I have a Russian side of the family...those names sound like a bit of a mouthful...lol...


----------



## Pearly (Jul 4, 2016)

Rue said:


> I have a Russian side of the family...those names sound like a bit of a mouthful...lol...


I know, but how unique! Btw, Cherepakha (spelled phonetically) means-turtle, not sure if there is another word for tortoise, in some languages the distinction is made by adding adjective describing habitat (land or water)


----------



## CathyNed (Jul 4, 2016)

Babooshka....


----------



## Pearly (Jul 4, 2016)

CathyNed said:


> Babooshka....


I love it!!!!


----------



## ascott (Jul 5, 2016)

jenthetortoiselover said:


> I'm getting my first Russian tortoise really soon and I have no idea what to name her! Any suggestions?



Inga.


----------



## jockma (Jul 5, 2016)

I plan on naming all of Bean's future mistresses after Russian empresses so we can have a bunch of females that sound like royalty while the lone male's name is just Bean.

There's an Anna Karenina on here. Majestic.


----------



## Carol S (Jul 5, 2016)

Nadia


----------



## Kori5 (Jul 7, 2016)

Pearly said:


> Love your name!!!!


 Thank you dear Pearly .


----------



## Gillian M (Jul 7, 2016)

Kori5 said:


> Sonia.

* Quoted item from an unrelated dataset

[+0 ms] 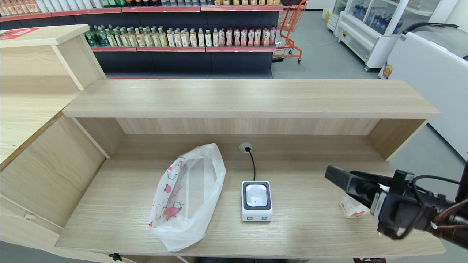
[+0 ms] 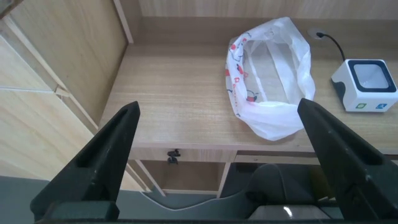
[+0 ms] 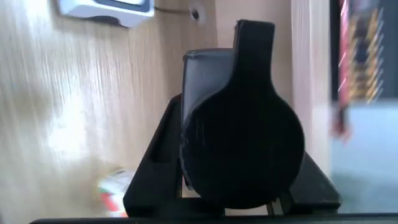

That's my name . And it is Russian.


A nice name.


----------



## Gillian M (Jul 7, 2016)

CathyNed said:


> Babooshka....


Imaginative!


----------



## Gillian M (Jul 7, 2016)

Pearly said:


> Love your name!!!!


I do too!


----------



## Gillian M (Jul 7, 2016)

Vera, Anastasiya, Victoria (Vicky would become her nickname), Dominika, Veronika.

These are all Russian names.

And a warm welcome to the forum!


----------



## Moozillion (Jul 7, 2016)

I have a friend named Alya, which is the Russian equivalent of Alice.


----------